- _ABOUT THIS TASK_: Based on the entries below, how many lines contain the word "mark"? Respond with only the number.

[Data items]
■ ■ ■
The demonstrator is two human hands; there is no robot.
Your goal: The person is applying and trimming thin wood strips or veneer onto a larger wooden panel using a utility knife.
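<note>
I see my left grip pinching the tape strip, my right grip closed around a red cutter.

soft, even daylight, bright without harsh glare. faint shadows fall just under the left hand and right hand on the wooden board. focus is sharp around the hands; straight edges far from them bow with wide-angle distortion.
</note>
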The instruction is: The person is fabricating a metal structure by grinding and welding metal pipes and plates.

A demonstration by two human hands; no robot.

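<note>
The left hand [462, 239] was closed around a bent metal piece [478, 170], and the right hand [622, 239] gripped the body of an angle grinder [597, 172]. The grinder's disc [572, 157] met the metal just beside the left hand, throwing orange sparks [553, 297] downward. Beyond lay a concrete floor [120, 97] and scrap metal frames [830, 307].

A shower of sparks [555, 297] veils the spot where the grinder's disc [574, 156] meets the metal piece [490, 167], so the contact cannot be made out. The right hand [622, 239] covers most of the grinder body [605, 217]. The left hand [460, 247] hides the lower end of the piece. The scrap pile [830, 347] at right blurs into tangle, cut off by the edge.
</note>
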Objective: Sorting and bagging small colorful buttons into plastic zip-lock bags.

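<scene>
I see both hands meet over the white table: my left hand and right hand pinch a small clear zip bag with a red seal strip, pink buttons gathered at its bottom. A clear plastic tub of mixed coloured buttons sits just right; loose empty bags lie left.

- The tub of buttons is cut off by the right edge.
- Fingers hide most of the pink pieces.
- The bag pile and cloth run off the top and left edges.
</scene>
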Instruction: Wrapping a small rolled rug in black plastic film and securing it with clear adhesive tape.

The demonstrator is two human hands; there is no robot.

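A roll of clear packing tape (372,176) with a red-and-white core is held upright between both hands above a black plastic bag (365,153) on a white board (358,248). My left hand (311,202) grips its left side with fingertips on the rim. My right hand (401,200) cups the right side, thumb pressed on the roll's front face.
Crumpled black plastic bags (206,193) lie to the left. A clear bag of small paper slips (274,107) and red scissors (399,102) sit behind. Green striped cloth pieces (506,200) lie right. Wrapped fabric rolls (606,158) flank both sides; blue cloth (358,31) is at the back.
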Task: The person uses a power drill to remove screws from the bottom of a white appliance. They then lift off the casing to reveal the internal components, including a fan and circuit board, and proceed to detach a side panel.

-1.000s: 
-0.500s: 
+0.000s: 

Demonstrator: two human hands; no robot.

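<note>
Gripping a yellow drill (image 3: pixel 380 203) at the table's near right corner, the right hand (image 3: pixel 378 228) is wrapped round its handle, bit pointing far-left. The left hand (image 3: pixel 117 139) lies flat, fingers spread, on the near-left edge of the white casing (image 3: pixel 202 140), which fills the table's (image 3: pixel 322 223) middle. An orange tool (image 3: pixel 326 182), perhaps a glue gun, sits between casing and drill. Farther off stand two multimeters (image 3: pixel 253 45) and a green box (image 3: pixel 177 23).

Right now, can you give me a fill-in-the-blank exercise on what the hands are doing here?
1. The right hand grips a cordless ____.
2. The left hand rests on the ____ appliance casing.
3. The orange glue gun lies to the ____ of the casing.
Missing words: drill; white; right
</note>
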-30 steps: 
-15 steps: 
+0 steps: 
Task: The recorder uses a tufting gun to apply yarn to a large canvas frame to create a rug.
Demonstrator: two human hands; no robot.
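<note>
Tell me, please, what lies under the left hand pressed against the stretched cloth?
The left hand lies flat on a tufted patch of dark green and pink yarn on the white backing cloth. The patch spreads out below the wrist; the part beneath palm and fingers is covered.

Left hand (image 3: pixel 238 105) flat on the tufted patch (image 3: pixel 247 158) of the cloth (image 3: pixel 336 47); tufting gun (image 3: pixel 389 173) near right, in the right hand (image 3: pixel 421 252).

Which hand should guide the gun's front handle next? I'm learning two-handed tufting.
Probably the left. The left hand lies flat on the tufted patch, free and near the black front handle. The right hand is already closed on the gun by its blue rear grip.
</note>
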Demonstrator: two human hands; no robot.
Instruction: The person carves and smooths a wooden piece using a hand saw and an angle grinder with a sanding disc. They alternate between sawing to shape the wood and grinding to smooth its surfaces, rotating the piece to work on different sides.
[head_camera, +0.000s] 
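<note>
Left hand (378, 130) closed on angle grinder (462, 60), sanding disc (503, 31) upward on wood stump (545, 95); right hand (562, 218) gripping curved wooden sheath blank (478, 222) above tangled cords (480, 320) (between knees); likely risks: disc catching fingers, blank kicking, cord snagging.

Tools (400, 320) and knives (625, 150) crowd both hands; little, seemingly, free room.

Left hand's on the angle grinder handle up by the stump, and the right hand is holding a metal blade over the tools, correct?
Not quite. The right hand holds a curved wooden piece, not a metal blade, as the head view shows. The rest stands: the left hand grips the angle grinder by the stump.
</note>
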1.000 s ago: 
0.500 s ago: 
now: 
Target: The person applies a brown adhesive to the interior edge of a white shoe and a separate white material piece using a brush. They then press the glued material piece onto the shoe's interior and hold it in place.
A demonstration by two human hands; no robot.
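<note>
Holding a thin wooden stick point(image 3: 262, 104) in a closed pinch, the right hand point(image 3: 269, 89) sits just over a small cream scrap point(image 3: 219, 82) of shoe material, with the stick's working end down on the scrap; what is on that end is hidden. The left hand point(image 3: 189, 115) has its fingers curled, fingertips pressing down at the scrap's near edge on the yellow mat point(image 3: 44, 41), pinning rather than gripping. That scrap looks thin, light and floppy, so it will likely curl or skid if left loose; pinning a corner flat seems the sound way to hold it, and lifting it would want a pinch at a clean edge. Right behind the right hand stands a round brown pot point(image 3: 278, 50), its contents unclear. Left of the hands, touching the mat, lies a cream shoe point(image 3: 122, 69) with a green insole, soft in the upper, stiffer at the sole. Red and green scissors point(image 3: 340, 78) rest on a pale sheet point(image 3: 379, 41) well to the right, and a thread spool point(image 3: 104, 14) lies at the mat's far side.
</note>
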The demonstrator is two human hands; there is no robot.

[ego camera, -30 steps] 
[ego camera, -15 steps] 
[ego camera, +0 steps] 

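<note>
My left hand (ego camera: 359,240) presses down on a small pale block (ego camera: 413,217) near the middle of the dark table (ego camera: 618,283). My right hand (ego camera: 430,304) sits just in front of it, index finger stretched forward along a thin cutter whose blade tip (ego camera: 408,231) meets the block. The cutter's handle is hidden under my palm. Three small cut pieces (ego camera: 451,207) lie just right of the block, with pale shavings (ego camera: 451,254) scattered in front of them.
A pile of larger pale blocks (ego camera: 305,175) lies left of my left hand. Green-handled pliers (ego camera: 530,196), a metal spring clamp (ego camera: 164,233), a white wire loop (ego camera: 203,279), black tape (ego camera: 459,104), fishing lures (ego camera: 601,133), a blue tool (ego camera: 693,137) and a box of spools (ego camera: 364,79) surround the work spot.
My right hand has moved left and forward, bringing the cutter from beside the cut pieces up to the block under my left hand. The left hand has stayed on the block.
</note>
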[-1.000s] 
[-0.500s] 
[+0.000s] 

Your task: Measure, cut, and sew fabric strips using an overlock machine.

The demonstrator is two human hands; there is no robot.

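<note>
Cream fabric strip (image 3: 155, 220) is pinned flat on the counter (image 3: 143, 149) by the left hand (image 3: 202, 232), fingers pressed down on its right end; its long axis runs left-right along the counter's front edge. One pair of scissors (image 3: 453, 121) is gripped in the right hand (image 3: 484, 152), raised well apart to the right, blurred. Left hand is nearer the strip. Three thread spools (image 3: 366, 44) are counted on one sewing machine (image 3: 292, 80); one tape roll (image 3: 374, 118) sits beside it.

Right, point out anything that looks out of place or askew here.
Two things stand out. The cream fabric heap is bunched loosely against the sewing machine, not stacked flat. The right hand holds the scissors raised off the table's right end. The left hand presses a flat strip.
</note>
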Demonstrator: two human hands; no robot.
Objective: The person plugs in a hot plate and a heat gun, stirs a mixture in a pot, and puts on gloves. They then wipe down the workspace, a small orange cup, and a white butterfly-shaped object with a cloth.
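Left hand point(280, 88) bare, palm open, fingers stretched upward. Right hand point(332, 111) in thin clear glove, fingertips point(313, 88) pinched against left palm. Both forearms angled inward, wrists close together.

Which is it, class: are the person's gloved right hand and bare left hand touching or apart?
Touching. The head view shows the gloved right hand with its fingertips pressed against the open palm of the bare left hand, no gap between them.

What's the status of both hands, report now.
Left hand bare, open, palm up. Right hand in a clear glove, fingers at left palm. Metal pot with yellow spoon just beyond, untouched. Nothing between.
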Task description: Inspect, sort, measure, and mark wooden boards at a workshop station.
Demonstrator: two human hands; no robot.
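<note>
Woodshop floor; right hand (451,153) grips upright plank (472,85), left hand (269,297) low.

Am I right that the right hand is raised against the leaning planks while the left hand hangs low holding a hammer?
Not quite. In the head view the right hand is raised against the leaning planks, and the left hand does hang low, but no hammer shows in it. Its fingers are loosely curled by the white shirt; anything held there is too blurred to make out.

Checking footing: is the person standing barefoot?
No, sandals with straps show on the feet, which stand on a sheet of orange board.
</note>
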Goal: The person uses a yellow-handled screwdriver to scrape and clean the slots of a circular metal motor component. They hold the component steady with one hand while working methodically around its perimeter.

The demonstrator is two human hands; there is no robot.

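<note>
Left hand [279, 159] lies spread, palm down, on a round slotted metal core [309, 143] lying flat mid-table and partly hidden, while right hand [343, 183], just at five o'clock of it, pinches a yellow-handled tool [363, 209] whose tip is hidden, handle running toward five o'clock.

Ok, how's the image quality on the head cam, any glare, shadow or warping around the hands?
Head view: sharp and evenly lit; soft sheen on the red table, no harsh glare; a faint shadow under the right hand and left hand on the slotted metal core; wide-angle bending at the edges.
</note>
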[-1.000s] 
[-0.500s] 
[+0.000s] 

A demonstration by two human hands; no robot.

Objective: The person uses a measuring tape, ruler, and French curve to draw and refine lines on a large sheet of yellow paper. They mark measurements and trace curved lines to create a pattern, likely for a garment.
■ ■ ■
- _EXERCISE OUTPUT_: 2